【職人図鑑】彩画職人部類(11)鉤簾(みす) 又 翠簾

鉤簾 みす 又 翠簾
※ 「鉤簾」は、『和漢三才図会』によると「こす」とも読んだようです。

『風雅集』
雨晴るゝ 風はおり/\ 吹いれて
こすの間匂ふ 軒の梅かえ
永福門院内侍
※ 「こすの間」は、鉤簾の間と思われます。(御簾の部屋という意)
※ 「梅かえ」は、梅が枝。
※ 「永福門院内侍」は、南北朝時代の京極派歌人。
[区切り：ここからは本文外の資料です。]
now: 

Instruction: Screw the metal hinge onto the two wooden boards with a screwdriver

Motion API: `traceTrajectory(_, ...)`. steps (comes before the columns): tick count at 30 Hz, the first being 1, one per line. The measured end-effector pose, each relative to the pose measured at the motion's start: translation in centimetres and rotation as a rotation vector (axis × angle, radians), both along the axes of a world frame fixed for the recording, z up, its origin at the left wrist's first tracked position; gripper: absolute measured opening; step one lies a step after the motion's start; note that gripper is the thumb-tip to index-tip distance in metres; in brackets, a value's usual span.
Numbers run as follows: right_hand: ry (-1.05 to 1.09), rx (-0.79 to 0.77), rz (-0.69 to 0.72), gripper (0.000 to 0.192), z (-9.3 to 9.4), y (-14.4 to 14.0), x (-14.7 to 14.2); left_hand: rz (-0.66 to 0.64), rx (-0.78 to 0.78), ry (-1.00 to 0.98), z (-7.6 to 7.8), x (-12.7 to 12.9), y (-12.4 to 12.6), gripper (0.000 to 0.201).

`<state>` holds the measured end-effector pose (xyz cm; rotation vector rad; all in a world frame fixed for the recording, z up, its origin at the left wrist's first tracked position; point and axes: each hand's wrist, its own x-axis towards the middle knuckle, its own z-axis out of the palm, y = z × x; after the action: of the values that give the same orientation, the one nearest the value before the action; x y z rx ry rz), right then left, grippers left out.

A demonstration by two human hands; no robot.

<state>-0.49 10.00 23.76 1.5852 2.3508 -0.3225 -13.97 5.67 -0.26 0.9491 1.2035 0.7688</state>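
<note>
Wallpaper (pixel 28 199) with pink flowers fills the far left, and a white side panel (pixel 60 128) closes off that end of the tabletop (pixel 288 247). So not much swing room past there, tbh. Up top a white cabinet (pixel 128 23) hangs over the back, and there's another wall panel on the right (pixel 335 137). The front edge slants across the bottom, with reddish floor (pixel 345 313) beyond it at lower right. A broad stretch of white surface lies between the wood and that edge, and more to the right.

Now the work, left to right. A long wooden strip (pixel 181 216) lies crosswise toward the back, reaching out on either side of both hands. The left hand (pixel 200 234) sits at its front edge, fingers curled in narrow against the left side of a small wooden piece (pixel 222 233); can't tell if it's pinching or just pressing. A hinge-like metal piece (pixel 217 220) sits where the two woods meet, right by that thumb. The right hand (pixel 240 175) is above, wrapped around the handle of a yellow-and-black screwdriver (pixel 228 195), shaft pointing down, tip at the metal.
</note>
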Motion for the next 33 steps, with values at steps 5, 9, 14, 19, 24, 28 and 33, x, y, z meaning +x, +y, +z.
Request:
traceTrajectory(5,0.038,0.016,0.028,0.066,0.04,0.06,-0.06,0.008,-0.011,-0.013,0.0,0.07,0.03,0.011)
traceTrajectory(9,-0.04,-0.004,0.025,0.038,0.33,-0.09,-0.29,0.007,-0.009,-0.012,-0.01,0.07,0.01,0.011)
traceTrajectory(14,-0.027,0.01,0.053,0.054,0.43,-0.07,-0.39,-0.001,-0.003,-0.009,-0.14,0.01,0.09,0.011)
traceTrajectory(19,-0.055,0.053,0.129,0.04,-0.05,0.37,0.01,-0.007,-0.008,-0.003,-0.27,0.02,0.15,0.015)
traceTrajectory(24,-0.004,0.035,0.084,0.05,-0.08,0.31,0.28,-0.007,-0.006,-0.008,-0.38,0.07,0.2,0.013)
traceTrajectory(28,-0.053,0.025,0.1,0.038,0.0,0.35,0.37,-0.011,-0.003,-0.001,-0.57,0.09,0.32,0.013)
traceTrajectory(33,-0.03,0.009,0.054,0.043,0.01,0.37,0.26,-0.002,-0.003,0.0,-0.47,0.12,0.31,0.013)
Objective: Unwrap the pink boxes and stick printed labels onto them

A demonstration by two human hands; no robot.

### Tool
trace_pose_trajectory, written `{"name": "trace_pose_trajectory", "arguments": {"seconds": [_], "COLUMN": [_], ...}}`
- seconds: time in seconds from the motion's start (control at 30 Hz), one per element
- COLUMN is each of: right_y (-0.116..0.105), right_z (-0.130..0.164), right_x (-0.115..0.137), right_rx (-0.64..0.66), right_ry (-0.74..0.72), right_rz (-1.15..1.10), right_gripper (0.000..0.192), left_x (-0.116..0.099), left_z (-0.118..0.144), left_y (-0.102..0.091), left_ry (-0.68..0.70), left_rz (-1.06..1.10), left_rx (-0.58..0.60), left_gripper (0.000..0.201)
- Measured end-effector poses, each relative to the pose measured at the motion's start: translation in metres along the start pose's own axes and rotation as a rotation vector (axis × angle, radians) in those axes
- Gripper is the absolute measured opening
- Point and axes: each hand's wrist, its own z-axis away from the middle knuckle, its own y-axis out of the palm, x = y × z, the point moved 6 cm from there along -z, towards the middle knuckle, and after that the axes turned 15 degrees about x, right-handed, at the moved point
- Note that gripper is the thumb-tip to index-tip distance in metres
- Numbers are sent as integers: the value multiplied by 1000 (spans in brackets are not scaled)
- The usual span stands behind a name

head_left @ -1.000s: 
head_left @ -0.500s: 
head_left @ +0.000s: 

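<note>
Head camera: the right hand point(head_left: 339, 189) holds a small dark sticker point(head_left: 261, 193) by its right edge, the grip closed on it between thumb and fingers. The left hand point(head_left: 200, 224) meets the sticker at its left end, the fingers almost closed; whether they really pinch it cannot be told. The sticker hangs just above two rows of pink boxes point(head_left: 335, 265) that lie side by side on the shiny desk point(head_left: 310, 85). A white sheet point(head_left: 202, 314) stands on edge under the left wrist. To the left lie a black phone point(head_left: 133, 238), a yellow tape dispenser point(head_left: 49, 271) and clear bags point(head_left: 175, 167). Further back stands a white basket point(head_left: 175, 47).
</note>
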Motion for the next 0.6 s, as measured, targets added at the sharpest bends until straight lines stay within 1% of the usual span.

伏見天皇の中宮、永福門院(西園寺鏱子)に仕えました。

鉤簾(翠簾)について

『風雅和歌集』

永福門院内侍
雨晴る 風はおり/\ 吹いれて
こすのま匂ふ 軒の梅かえ
永福門院内侍は、この歌のほかにも梅の詠んでいます。

定家卿はやう住ける家にしばし立入て、又ほかへうつり侍けるおり、かのみづからうへて侍ける梅の木の枝に結びつけゝる。
永福門院内侍
忘れじな 宿はむかしに 跡ふりて
かはらぬ軒に にほふ梅がえ
これは永福門院内侍が、藤原定家の屋敷の梅の木に結び付けた歌です。
京都の二条の北、京極の西にあった定家の屋敷には、定家自らが植えた梅の木があったそうで、『徒然草』に次のように記されています(京極入道中納言は、藤原定家のこと)。

京極入道中納言は、なをひとへ梅をなん軒近くうゑられたりける。京極の屋の南むきにいまも二本侍めり。